Go through the listing and state how many lines hold the string "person". Nothing else is needed.

BEGIN

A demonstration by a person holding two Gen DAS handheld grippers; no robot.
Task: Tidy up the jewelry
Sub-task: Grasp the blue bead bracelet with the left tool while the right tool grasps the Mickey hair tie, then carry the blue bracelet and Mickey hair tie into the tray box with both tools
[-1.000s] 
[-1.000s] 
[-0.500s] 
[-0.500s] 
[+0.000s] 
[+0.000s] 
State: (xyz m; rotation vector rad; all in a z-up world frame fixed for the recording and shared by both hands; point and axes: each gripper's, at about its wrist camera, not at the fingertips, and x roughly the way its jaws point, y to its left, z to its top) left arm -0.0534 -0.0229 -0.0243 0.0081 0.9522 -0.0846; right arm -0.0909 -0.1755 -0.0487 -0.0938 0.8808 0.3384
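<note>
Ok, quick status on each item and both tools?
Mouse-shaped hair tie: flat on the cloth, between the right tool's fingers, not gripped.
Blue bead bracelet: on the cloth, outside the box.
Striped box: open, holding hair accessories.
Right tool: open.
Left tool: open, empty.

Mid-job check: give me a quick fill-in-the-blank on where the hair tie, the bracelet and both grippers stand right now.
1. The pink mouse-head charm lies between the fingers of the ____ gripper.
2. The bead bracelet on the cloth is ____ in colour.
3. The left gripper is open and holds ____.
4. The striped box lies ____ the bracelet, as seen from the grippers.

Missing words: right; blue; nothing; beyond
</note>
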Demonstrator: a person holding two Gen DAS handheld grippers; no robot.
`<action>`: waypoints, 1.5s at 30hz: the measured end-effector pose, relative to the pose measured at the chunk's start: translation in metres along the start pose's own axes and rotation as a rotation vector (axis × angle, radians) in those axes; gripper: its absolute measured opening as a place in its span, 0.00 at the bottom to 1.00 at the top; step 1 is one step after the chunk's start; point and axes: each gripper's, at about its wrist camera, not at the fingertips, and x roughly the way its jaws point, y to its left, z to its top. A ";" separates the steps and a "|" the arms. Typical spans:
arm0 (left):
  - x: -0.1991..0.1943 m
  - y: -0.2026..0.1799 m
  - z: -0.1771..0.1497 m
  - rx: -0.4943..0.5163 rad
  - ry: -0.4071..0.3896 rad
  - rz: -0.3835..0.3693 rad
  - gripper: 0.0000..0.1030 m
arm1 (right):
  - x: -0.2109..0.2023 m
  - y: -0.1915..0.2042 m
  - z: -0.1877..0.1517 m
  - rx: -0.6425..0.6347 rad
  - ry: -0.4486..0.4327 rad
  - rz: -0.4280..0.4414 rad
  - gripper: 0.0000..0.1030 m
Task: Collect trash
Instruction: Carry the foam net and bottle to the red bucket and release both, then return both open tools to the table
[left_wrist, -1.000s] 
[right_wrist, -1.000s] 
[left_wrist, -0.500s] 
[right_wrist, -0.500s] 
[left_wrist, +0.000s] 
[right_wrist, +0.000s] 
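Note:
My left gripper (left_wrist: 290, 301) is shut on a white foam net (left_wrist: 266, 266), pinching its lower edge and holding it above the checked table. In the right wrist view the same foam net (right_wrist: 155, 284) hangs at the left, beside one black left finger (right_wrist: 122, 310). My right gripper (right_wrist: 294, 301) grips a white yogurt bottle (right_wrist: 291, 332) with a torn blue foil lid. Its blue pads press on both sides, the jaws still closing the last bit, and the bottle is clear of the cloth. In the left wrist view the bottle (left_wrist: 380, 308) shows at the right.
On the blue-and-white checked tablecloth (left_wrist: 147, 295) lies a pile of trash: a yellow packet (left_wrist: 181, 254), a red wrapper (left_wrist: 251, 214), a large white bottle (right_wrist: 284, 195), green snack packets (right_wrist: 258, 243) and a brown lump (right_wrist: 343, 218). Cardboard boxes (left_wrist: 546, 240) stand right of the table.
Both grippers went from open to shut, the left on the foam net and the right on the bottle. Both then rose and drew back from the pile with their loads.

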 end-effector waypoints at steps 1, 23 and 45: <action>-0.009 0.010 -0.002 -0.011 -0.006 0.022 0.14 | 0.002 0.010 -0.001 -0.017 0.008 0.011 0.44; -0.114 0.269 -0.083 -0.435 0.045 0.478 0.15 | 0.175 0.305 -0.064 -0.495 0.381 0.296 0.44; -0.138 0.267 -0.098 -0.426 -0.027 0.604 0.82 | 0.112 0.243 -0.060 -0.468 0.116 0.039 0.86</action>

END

== RESPONSE BOX ==
2